Tomé algo que se suponía espontáneo, fugaz y único como una mancha, e hice de eso un proceso sinuoso donde todo pasa en cámara lenta. Crear manchas que eran pura mentira y así intentar dilucidar cuál era la verdadera estructura de lo espontáneo, haciendo un simulacro pausado de un tiempo huidizo.
Me inquietaba atribuirle un contorno definido a algo que tenía bordes blandos, prolongar el tiempo inicial del gesto al tiempo largo de la reproducción, teniendo en cuenta también el tiempo del pensamiento que sobrevuela la obra y en la respiración pausada que tenía su eco en el ritmo regular del pincel.
Estas obras intentaban sustraerse a los principios de espontaneidad y originalidad. La operación consistía en copiar manchas, que podrían ser pensadas como el momento más explícito del gesto artístico, aquello que Greenberg pensaba como la máxima expresión de la pintura como medio. Sin embargo, mis obras anulaban el aspecto espontáneo, la realización de las mismas conllevaba una cantidad considerable de horas de trabajo. Primaba la concepción del proyecto por sobre la espontaneidad del gesto. No obstante, no dejaban de ser manchas, de remitir a cierto pasado original y espontáneo.

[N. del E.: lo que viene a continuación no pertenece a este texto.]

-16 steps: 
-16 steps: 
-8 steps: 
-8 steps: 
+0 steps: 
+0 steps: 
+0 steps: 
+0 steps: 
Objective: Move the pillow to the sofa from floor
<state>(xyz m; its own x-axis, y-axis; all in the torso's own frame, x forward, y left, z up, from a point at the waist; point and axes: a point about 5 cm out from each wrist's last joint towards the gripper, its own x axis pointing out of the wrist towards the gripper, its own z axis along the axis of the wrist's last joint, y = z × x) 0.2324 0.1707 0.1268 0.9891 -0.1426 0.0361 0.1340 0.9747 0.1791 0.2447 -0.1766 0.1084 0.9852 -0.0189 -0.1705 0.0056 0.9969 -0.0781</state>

La primer mancha que pinté fue una copia de un fragmento cuadro de Pollock; no del cuadro mismo sino de la imagen resultante de escanear el libro donde aparecía la obra, seleccionar un pedazo, imprimirla, calcarla, copiarla con papel de calcar y traspasarla con un carbónico para poder pintarla. Al igual que las aguadas, las manchas también se incorporaron más tarde a otras pinturas sin ser tan protagónicas.